Страна возможностей | страница 48
Цивилизация, впрочем, дошла и сюда: теперь на месте магазина «Ручеек», который оккупировали алкаши, появилась «Пятерочка», и теперь алкашам приходится сначала стоять в очереди к кассе, прежде чем распивать во дворах. Появились и одноликие многоэтажки, которые на фоне низких домов смотрелись неуверенно и неуместно, как городские жители, которых зачем-то занесло в село.
На месте бывшего стадиона теперь стоит школа и спортивная площадка. На стадионе я в детстве тупил с друзьями, а теперь их у меня нет. Антон был неформалом, Алена — эмо с длинной челкой и значками, а я был Ромой, которому к девяти надо было быть дома. Антон потом положил шузы на полку, выучил язык, уехал во Францию, откуда вернулся в Челябинск и устроился к отцу на завод. Алена открыла для себя алкоголь, новую компанию, нашла жениха, но челку не оставила. Больше я их не видел.
Сиденье велика скрипело под задницей, за спиной проносились пейзажи района, а с ними — воспоминания. Вот здесь нас с Антоном пытались ограбить, и я отдал тогда девятнадцать рублей. Вот здесь, увидев обрушенный фонарный столб, я надумал собирать металлолом, но мама запретила. А вот на гараже граффити «Лох», которое мы нарисовали семь лет назад. Все это теперь позади. Раньше район казался мне таким большим и пугающим, и я боялся заходить в незнакомые места, а теперь все здесь такое мелкое, приземленное, даже глупое.
Я притормозил и поставил велик на подножку. Вот он, мой старый двор. Здесь я прожил до семи лет, пока отец не перевез нас в новый дом. Две пятиэтажки все так же смотрят друг на друга, но теперь они выглядят совсем тускло. На месте бывшей детской площадки, где раньше мы играли в песочнице, теперь парковка и турник.
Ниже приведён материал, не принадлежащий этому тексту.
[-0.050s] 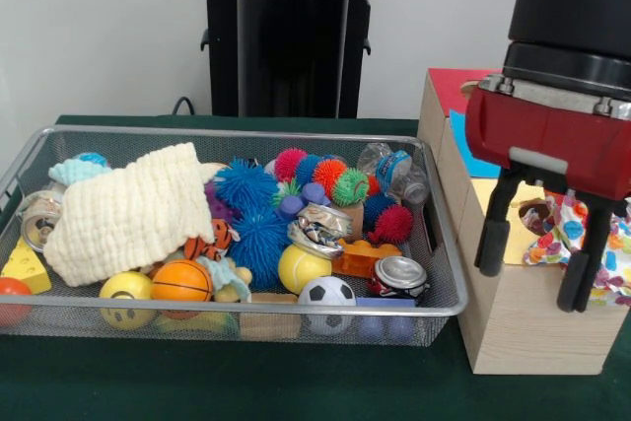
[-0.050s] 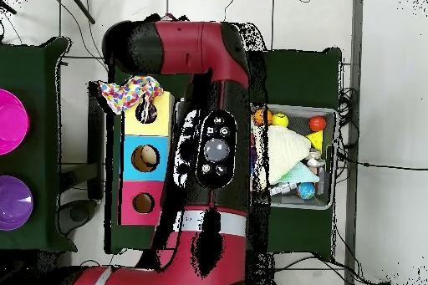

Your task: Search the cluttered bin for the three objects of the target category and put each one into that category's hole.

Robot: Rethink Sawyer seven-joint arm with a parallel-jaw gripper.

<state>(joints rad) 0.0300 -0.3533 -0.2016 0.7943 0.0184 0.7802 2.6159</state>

Раньше тут все тусовались после детского сада, а теперь ни души — все сидят по домам. Когда-то у дома дядя Гия разбил клумбы, а теперь здесь асфальт. Две пятиэтажки и парковка — вот и все, что осталось от моих детских мест. Разве что стоит помойка, на которой однажды ночью мы с Антоном пришли бить бутылки со скуки. Мама тогда пришла на шум и погнала меня домой отмываться. Она ругалась, а я не понимал, в чем моя вина.
Я объехал свой дом: за ним когда-то был глубокий наполненный мусором овраг, в который отец, куря на балконе, бросал бычки. Теперь оврага нет, только асфальт. Когда-то здесь мы наблюдали с Антоном, как Леша из второго подъезда жует траву и гудрон, сплевывая черную кашу. Интересно, много ли здесь осталось людей, которые помнят, как все было раньше?